IV.  Des différents modes d’être des créatures et des animæ (les âmes) qui les animent

Au-delà des genres des êtres vivants et de leur apparaître sensible, se pose la question de leurs modes d’être ou de leur nature invisible, autrement dit des animæ qui les animent, et de la façon dont leur action se traduit dans l’image romane.

On peut considérer avec un bon encyclopédiste et vulgarisateur de la pensée théologique de la première moitié du XIIe siècle, comme Honorius Augustodunensis, qu’on reconnaît traditionnellement quatre modes d’être ici-bas.

 – Il y a d’abord la matière qui est faite de la composition à des degrés divers des quatre éléments, le corps de l’homme présentant le meilleur équilibre entre les qualités des quatre. Cette doctrine antique a été transmise par les Pères de l’Église comme Isidore de Séville qui l’a mise en schémas. Ceux-ci ont été repris et amplifiés à l’époque romane et constituent un type d’image abstraite et théorique de la nature de la création, avant les grands diagrammes gothiques.

– Au-dessus de la matière, Honorius dit que l’homme a trois vires animæ (puissances animantes de l’âme) ce que Hugues de Saint-Victor, qu’on associera au propos, appelle la « triplex animæ vis» (la triple puissance de l’âme). S’il faut s’arrêter sur ce point c’est que l’une des fonctions de ce que j’ai appelé l’ornementalisation romane de l’image est de contribuer à la figuration que je dirai à la fois analogique (d’un point de vue cognitif) et animique (d’un point de vue vitaliste) des puissances de l’âme.
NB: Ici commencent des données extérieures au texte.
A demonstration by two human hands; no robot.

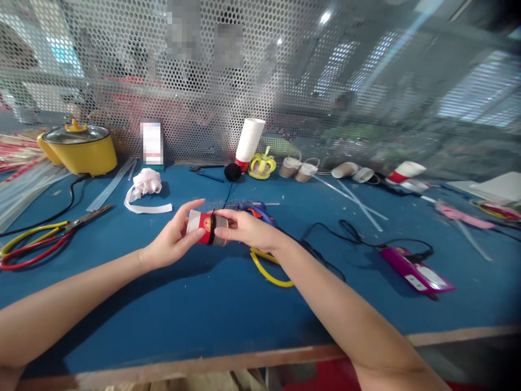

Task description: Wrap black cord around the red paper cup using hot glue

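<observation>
Your left hand (173,240) is closed around the paper cup (200,224), which lies sideways at the centre of the frame, above the blue table (163,309). Your right hand (249,229) pinches the black thread (211,231) against it. Pull the thread taut and wrap the turns snug.

I see a blue table (183,309). Scissors (44,239), a yellow pot (79,149), ribbon (144,187) and a cup stack (249,142) sit on it.
</observation>
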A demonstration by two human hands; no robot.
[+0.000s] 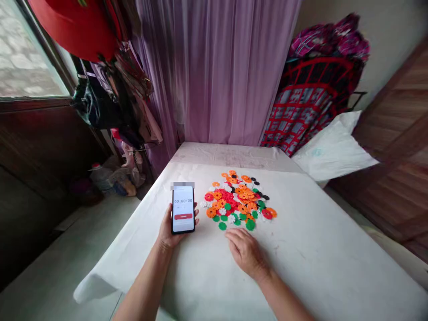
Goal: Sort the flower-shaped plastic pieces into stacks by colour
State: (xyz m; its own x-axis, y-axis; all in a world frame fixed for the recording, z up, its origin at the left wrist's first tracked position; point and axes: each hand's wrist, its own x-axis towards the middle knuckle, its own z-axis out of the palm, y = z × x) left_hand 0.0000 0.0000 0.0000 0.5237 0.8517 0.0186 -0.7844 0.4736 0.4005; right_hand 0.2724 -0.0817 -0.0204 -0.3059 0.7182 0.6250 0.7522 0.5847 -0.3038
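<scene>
My left hand (169, 227) is wrapped round a smartphone (183, 225), held upright with its lit screen facing me. The screen shows a timer at zero above a red button. My right hand (245, 252) rests on the white-covered table, palm down, fingers loosely bent and holding nothing. Just beyond its fingertips lies a loose heap of flower-shaped plastic discs (245, 195) in orange, red, white, green and black. A green disc (250, 224) at the near edge of the heap is closest to that hand.
A white cloth (301, 249) covers the table and hangs over its left edge. Purple curtains (227, 76) hang behind. Bags (96, 102) and a red hat (76, 26) hang at the left. Past the right edge are a white plastic sheet (337, 149) and a red-and-black checked cloth (301, 107).
</scene>
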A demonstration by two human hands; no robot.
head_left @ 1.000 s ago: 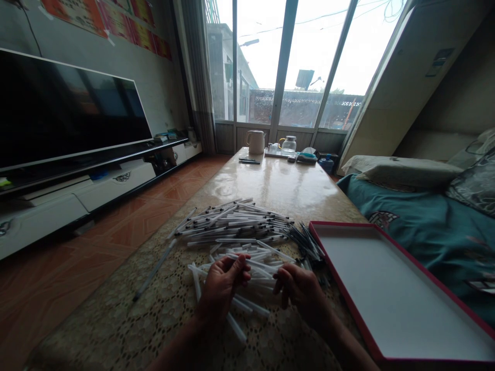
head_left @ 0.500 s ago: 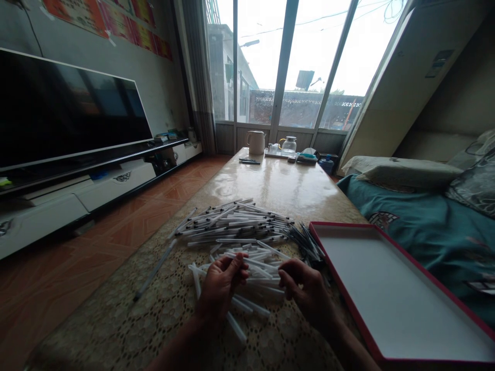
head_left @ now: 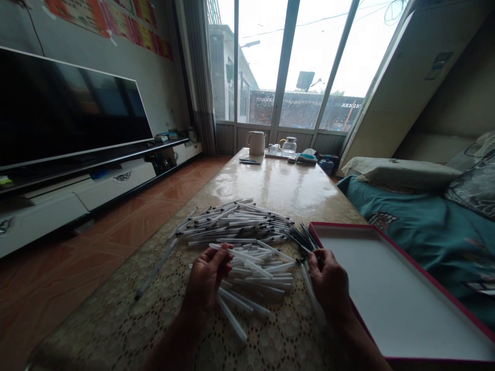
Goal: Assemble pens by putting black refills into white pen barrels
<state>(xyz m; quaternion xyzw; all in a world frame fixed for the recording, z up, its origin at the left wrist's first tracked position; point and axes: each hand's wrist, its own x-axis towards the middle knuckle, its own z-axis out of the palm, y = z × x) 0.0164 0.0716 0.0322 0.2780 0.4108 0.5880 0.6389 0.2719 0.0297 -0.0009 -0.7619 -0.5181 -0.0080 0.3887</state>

La première est nommée par Hugues de Saint-Victor animæ vis in vegetandis (que les philosophes, comme Guillaume de Conches, appelleront bientôt « anima vegetalis »), elle « fournit au corps la vie en sorte qu’une fois né il croisse et qu’en se nourrissant, il subsiste ». Honorius formule la chose ainsi : « la vie est la puissance de l’âme qui vivifie le corps et cela nous l’avons en commun avec les plantes et les arbres ». Avant de signifier la végétation qui en est la forme exemplaire parce que nue, le mot vegetatio et les mots de la même famille signifient la puissance germinative de la vie, de même que natura  est apparenté à nasci qui veut dire naître. Ce point est très important pour comprendre que l’image romane confiera à l’artificialité d’une végétation ornementale le pouvoir d’allégoriser et d’animer la puissance vivifiante sous-jacente de la vie — ce qu’on pourrait appeler la  vis animæ vegetalis qui est vita —  en même temps que son rapport (analogique et substantiel) avec les forces spirituelles plus profondes, saintes, diaboliques ou ambivalentes qui sont à l’œuvre dans la création et que l’homme doit affronter en lui-même. On illustrera ce thème avec des images romanes, positives, négatives ou ambivalentes de l’homme inscrit (ou pris ?) dans un rinceau végétal (et aux prises avec des animaux). 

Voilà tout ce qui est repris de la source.